MSF dénonce des cas de "patients tués dans leurs lits, d'unités de soins rasées par les flammes, de matériel médical pillé".

"Ces attaques montrent un total manque de respect pour les soins de santé, et privent les plus vulnérables d'aide vitale au moment même où ils en ont le plus besoin", a estimé Raphaël Gorgeu, chef de mission MSF dans le jeune pays.

Le conflit sud-soudanais s'articule autour d'une lutte de pouvoir entre le chef de l'Etat Salva Kiir et son ex-vice-président, limogé en juillet. Le premier accuse le second d'avoir tenté un coup d'Etat.

Riek Machar dément, et reproche en retour à Salva Kiir de ne chercher qu'à écarter toute compétition au sein du parti au pouvoir, le SPLM, à l'approche d'échéances électorales en 2015. Le SPLM est issu de l'ex-rébellion sudiste qui a affronté Khartoum lors de la guerre civile (1983-2005) qui a conduit à l'indépendance.

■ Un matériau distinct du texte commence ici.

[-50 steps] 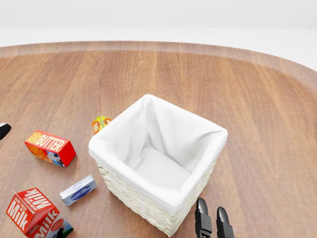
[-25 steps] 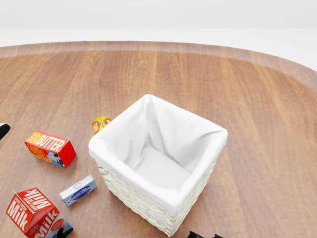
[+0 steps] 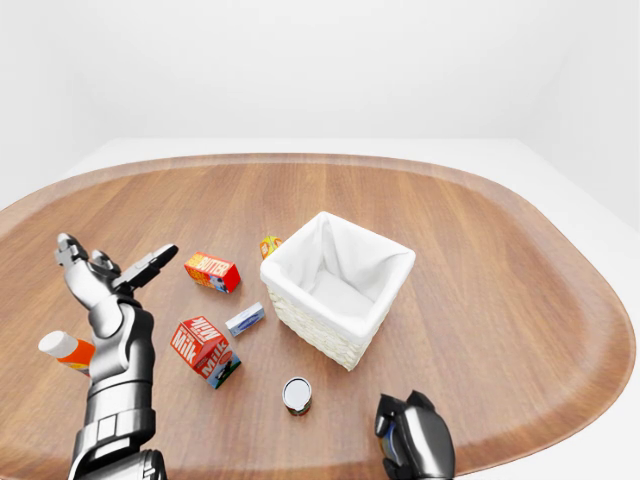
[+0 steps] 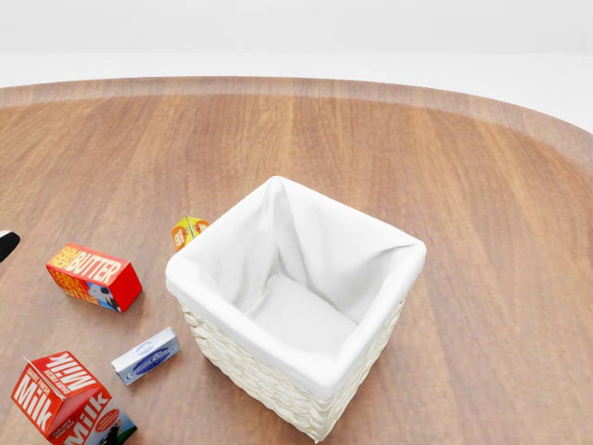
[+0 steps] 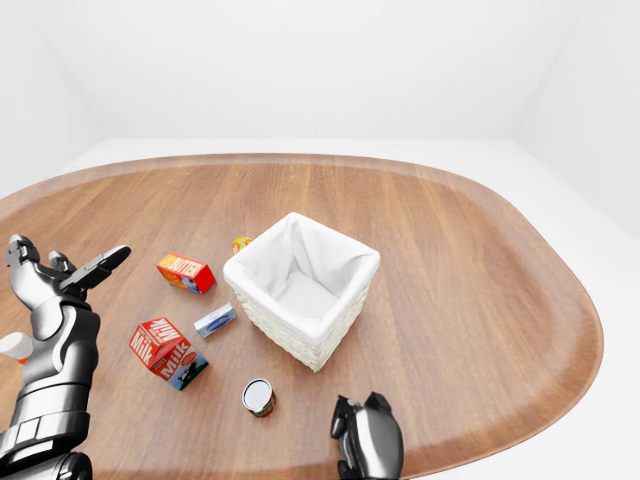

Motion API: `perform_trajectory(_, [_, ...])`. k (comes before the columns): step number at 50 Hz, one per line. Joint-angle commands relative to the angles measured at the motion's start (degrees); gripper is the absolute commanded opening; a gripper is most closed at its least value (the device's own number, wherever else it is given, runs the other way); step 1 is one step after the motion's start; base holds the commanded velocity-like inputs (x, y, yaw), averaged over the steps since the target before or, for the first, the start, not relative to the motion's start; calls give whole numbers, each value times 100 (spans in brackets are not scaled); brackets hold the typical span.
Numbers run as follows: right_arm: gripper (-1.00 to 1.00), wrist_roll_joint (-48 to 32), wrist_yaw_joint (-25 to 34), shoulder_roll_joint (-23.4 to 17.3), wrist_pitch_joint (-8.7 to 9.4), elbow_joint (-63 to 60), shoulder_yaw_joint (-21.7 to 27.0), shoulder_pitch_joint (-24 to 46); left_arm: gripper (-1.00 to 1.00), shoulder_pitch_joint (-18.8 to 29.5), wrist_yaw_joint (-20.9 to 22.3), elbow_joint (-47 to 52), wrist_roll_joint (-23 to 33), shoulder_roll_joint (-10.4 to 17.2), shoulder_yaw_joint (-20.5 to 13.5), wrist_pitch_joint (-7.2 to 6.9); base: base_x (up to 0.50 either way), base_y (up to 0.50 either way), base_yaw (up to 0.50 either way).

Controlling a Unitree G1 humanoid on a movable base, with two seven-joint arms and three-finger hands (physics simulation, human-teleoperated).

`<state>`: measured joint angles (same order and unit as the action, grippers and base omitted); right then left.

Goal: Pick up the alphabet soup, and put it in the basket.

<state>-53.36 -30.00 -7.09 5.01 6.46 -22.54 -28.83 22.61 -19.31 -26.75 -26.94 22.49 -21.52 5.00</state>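
Observation:
The alphabet soup can (image 3: 296, 394) stands upright on the wooden table, seen from above with its silver top showing, below and left of the basket. The white-lined wicker basket (image 3: 338, 285) holds nothing visible. My right hand (image 3: 410, 440) hangs low at the bottom edge of the left-eye view, to the right of the can and apart from it, with nothing in its fingers. My left hand (image 3: 115, 258) is raised at the left with its fingers spread open, far from the can. In the head view the can is out of sight and only a left fingertip (image 4: 5, 243) shows.
Left of the basket lie a red butter box (image 3: 211, 271), a red milk carton (image 3: 203, 349), a small blue-white box (image 3: 245, 319) and a small orange carton (image 3: 270, 245). An orange-and-white bottle (image 3: 66, 349) lies behind my left forearm. The table's rim (image 3: 560, 420) curves close to my right hand.
My right hand's fingers have sunk out of the bottom edge of the head view. The basket, the boxes and the camera have not moved.

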Motion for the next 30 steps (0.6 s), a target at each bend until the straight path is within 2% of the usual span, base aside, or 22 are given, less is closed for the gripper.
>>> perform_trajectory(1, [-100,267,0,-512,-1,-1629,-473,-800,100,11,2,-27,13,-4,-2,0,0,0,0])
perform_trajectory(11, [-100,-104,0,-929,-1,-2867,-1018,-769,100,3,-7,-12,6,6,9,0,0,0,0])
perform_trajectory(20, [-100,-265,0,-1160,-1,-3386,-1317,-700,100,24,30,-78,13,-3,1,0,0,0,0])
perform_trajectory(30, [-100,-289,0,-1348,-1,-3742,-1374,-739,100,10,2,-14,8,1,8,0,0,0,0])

La rivalité politique a cependant très vite pris une dangereuse tournure ethnique: plusieurs massacres à caractère communautaire opposant les deux principales tribus du pays, les Dinka de Kiir et les Nuer de Machar, ont été dénoncés.

Les deux parties ont signé un cessez-le-feu dans le 23 janvier. Mais cette trêve a volé en éclat la semaine dernière quand le camp Machar a lancé une offensive sur Malakal, capitale de l'Etat pétrolier du Haut-Nil (nord-est).

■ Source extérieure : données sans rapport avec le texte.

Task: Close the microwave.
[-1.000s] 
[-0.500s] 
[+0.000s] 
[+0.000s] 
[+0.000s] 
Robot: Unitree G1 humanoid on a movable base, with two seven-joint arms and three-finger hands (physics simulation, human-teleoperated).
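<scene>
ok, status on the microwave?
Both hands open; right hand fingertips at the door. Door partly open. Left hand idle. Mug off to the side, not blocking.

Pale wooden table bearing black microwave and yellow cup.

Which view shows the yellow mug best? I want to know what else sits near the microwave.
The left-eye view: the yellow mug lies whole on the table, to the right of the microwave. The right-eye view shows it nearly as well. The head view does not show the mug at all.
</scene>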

"Malakal est désertée, les maisons y ont été brûlées et d'innombrables cadavres jonchent les rues", raconte Carlos Francisco, responsable MSF dans la capitale régionale.

Dans l'Etat d'Unité (nord), dans la région de Leer, d'où est originaire Riek Machar, un hôpital de MSF a été complètement rasé.

"Désormais, près de 300.000 personnes sont privées d'hôpital, et de tout soin de santé (...) Il ne reste plus rien d'utilisable dans l'hôpital", dit encore MSF.